An overview of the

A database index is like a table of contents at the front of a book, which speeds up database queries. An index is a structure that sorts the values of one or more columns (for example, the ‘name’ column of the User table) in a database table. If you want to look up a particular user by his or her name, an index helps you get information faster than if you searched all the rows in a table.

Creating an index has the following advantages:

  • Greatly accelerate the speed of data retrieval;
  • Create unique indexes to ensure the uniqueness of each row of data in the database table.
  • Accelerometer and the connection between the table;
  • When using grouping and sorting clauses for data retrieval, the grouping and sorting time in queries can be significantly reduced.

Of course, there are advantages and disadvantages. The disadvantages of indexes are as follows:

  • Indexes need to occupy physical storage space outside the data table
  • It takes time to create and maintain indexes
  • When a table is updated, the index needs to be rebuilt, which slows down data maintenance.

Common index types

Indexes appear to improve query efficiency, but there are many ways to achieve indexes, so the concept of index model is introduced here. There are many data structures that can be used to improve read and write efficiency. Here are three common and relatively simple data structures: hash tables, ordered arrays, and search trees.

Hash table

A hash table stores key-value pairs. To use hash tables to store indexes, first use hash functions to convert keys into corresponding Index positions in the array, and then put the value in this position. If multiple keys are converted to the same Index, then add a linked list here to store key-value objects with the same hash value. This is how hashMap is implemented, isn’t it?

If it’s hard to understand let’s look at this diagram, a table that maintains the user’s ID number and name.

In the figure above, User2 and User4 compute the hash of N based on the ID number, which becomes a linked list. If you are given a given id number and asked to query the name, you need to convert the index value of the array according to the hash function. If there are more than one value in the array, then the list can be traversed.

Note that the four ID_card_n values in the figure are not incremented. The advantage of this is that new users can be added quickly and only need to be appended later. The disadvantage of hash table is obvious, because hash table is unordered, so the interval query speed of hash index is very slow.

So you could imagine, if you wanted to find all the users in the ID_card_X, ID_card_Y range, you would have to scan all of them.

Therefore, the hash table structure is suitable for scenarios where there are only equivalent queries, including =, IN(), <>, such as Memcached and other NoSQL engines.

Orderly array

Ordered arrays perform very well in both equivalent query and range query scenarios. If we use an ordered array, it looks like this:

The array is stored in ascending order of id numbers. So if you want to look up the name of ID_card_n2, you can quickly get it by dichotomy, and it’s order log of N.

Ordered arrays also support range queries. If you want to find the User whose ID number is in [ID_card_X, ID_card_Y], you can use dichotomy to find ID_card_X (if there is no ID_card_X, then find the first User greater than ID_card_X), and then iterate to the right, Exit the loop until the first id number greater than ID_card_Y is found.

If you look at query efficiency alone, ordered arrays are the best data structures. However, when you need to update the data, the trouble is that you insert one record in the middle and have to move all the records behind it, which is too expensive.

Therefore, ordered array indexes are only good for static storage engines, such as when you want to store a certain type of data that will not be modified.

Search tree

Binary search trees are also classic data structures in textbooks.

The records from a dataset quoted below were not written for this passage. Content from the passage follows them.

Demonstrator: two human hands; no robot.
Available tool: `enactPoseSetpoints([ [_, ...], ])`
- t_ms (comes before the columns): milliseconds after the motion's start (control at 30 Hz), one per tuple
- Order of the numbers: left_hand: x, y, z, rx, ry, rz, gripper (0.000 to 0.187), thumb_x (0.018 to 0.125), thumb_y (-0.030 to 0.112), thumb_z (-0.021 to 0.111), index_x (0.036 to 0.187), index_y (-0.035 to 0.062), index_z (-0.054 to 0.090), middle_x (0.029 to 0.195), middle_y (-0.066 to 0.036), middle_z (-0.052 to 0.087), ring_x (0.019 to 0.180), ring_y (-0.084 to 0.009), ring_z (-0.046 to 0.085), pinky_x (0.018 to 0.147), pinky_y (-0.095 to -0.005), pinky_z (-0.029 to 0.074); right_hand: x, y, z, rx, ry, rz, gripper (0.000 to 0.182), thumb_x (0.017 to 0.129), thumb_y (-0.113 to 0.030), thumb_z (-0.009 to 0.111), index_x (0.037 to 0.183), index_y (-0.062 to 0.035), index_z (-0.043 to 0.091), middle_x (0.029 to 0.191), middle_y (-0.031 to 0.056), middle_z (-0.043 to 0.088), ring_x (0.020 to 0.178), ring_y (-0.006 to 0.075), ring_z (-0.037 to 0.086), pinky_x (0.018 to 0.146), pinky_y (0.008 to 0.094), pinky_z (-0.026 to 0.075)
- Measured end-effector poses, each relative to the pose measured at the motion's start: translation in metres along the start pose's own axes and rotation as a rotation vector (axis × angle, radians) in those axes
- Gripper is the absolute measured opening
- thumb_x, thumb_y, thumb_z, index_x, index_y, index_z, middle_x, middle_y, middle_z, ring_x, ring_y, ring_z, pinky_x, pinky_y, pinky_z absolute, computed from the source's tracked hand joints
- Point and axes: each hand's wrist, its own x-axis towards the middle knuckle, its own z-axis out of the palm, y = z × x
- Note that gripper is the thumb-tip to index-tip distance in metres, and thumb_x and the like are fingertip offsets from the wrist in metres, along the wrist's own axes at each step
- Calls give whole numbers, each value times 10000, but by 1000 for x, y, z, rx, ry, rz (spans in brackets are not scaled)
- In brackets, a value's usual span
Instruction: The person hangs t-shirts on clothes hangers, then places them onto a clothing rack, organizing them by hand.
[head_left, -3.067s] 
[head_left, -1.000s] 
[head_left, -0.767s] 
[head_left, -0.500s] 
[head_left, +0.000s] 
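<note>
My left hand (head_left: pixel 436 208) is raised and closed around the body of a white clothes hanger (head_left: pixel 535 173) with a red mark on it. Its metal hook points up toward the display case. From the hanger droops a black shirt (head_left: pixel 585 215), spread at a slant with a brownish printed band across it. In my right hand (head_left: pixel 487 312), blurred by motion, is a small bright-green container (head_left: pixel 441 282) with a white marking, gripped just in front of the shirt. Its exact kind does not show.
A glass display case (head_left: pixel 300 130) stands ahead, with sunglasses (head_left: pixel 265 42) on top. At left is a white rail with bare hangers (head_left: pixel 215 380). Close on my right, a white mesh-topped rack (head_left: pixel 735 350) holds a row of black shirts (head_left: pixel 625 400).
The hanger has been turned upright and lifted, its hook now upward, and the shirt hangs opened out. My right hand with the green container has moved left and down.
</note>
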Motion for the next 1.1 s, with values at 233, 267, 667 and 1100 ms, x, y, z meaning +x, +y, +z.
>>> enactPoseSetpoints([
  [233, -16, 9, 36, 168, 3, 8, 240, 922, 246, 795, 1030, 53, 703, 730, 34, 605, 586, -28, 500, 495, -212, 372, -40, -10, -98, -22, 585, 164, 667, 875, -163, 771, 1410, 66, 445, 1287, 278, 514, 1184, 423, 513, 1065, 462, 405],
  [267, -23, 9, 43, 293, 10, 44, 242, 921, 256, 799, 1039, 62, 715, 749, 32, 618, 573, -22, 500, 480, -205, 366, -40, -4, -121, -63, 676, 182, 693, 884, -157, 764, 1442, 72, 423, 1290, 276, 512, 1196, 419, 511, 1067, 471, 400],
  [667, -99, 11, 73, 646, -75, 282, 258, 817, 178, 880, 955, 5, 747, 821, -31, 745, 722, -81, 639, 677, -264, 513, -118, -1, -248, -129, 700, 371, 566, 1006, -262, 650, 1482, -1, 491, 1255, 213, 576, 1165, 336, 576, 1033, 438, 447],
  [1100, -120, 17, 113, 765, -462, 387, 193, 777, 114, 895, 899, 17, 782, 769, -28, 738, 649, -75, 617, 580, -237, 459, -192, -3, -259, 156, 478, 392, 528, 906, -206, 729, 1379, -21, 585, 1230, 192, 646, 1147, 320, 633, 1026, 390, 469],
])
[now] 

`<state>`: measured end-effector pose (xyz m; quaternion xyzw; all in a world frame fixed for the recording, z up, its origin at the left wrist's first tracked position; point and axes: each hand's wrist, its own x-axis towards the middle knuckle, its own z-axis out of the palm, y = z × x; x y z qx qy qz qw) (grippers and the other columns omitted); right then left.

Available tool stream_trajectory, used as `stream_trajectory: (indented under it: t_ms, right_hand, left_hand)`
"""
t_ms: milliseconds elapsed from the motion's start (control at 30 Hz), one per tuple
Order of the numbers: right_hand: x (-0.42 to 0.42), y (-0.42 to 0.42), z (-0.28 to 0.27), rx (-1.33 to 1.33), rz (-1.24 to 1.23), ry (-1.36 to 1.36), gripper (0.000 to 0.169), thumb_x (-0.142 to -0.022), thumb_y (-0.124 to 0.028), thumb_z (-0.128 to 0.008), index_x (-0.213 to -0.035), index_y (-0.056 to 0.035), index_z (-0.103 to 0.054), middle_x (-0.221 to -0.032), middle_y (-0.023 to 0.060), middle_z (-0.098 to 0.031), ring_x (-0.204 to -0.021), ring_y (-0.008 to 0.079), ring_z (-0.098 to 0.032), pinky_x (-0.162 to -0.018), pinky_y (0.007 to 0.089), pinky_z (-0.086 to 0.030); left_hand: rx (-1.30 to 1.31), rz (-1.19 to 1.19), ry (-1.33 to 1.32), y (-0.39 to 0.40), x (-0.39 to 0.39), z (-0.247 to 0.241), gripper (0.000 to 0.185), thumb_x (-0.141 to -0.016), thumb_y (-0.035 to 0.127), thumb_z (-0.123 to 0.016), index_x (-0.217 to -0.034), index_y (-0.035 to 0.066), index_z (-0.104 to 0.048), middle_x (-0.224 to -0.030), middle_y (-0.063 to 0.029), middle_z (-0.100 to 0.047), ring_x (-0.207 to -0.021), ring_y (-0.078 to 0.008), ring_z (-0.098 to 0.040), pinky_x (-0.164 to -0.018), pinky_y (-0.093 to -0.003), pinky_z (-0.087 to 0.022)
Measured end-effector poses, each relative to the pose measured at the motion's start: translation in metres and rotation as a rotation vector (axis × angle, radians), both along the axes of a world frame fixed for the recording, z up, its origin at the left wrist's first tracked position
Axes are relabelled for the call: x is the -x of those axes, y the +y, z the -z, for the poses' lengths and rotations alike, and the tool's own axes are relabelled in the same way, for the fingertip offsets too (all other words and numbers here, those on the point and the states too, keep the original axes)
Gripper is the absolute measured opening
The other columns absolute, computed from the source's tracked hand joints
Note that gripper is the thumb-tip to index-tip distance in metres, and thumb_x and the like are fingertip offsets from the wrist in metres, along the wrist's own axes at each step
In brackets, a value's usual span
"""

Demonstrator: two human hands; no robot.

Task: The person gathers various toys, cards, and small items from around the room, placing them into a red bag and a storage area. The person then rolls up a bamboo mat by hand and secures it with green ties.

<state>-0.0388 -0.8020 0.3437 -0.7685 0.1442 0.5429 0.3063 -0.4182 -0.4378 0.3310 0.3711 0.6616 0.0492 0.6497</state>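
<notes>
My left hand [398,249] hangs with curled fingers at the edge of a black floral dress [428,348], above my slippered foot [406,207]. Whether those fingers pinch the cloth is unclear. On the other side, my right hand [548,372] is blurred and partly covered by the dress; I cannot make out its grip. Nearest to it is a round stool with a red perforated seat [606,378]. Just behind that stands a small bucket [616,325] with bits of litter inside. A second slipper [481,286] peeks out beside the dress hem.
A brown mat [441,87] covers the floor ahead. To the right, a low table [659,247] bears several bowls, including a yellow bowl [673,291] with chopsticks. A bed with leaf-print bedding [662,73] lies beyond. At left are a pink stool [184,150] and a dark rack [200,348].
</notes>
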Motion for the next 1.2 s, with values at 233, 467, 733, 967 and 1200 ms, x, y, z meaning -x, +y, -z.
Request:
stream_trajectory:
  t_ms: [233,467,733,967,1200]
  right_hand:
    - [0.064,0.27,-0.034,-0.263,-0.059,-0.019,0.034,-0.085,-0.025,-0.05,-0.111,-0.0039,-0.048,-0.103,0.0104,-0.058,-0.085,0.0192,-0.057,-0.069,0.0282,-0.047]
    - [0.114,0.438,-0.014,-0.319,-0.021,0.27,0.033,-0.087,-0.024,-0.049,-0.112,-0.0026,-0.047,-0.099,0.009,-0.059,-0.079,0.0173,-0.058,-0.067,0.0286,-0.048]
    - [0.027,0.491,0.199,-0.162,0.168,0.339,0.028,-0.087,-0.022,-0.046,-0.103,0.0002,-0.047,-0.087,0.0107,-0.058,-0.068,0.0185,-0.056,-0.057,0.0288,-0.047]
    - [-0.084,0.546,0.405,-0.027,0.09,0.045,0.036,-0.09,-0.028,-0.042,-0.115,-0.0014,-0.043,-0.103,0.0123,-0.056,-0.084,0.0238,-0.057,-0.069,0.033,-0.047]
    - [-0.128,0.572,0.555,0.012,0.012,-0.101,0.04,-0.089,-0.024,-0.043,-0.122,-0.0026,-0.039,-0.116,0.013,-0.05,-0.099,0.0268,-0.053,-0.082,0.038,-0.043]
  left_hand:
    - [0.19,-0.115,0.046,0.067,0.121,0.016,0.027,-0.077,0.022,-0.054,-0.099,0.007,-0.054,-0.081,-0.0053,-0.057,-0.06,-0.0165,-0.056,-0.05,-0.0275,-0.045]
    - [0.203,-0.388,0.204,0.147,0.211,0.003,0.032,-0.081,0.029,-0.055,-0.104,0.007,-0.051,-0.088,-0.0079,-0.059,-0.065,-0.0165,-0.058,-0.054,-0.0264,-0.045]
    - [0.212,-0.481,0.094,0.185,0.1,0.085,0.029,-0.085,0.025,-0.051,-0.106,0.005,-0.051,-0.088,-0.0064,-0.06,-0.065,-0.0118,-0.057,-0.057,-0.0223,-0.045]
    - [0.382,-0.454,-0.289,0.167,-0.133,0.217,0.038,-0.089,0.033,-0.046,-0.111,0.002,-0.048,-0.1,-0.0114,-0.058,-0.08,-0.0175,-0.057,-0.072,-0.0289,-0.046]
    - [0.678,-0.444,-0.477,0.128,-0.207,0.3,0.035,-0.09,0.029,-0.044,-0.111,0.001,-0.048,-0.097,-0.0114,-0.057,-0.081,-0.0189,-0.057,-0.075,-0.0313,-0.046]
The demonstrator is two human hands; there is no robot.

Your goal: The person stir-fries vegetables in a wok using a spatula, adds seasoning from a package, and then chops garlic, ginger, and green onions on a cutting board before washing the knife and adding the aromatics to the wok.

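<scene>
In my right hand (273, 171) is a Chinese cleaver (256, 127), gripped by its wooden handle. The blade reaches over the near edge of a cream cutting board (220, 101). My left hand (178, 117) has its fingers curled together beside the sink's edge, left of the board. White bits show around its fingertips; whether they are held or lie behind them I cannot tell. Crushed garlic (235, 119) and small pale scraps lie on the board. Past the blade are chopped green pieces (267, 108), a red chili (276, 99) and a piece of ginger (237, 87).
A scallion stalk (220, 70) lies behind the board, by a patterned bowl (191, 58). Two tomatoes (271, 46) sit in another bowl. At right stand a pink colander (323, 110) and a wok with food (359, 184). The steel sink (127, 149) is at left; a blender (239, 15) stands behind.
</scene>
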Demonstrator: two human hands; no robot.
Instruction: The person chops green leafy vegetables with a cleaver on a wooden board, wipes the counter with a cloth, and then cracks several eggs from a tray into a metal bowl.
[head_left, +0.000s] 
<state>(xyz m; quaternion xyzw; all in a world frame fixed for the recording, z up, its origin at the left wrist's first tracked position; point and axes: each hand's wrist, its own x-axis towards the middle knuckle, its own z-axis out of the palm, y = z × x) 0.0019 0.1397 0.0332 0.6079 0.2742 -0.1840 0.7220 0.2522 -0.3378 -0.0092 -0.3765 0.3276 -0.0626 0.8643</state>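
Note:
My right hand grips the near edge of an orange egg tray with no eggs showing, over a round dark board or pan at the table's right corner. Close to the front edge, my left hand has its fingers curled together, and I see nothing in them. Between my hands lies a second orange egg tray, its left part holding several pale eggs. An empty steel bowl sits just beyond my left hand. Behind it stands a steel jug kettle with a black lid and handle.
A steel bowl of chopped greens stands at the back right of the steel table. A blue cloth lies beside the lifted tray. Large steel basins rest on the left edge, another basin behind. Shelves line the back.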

If we use a binary search tree to achieve the above example, the schematic diagram is as follows:

The characteristic of binary search tree is that the left son of each node is smaller than the parent, and the parent is smaller than the right son. So if you want to look up ID_card_n2, the search sequence is UserA -> UserC -> UserF ->User2. This is order log N.

Of course, in order to maintain order log(N) query complexity, you need to keep this tree balanced binary. And to do that, the update time is order log(N).

From the perspective of query alone, binary tree is the most efficient search, but in fact, most database storage does not use binary tree, but choose to use multi-fork tree, that is, B tree, B+ tree, each node can have more than one child node tree. The reasons are as follows:

When a large amount of data is stored, indexes need a large amount of storage space. Therefore, it is not practical to store indexes in the memory. Indexes are stored in the disk space and then read from the disk to the memory for use.

When querying data using an index, the computer reads the index into memory from disk pages, each of which corresponds to a node in the tree structure. Each tree node query is equivalent to one disk I/O, reading a disk page. Each disk I/O takes about 8-10ms, which is extremely expensive. Therefore, the shorter the tree is, the fewer tree nodes need to be passed during the query process, and the less time is needed. That’s why we use multi-fork trees instead of binary trees!

Let’s use a diagram to see the difference between a binary tree and a multi-tree:

There are about 1200 leaf nodes in the InnoDB engine. A B+ tree with a height of 4 can store 1,200 to the third values, which is 1.7 billion. Considering that the root of the data block is always in memory, an index of an integer field on a billion row table requires only three disk visits at most to find a value. In fact, the second level of the tree also has a high probability of being in memory, so the average number of disk accesses is even smaller.

InnoDB index model

In MySQL, indexes are implemented at the storage engine layer, so there is no uniform index standard, that is, indexes of different storage engines work differently. Even if multiple storage engines support the same type of index, the underlying implementation may differ. Since InnoDB storage engine is the most widely used MySQL database, I will take InnoDB as an example and analyze the index model with you.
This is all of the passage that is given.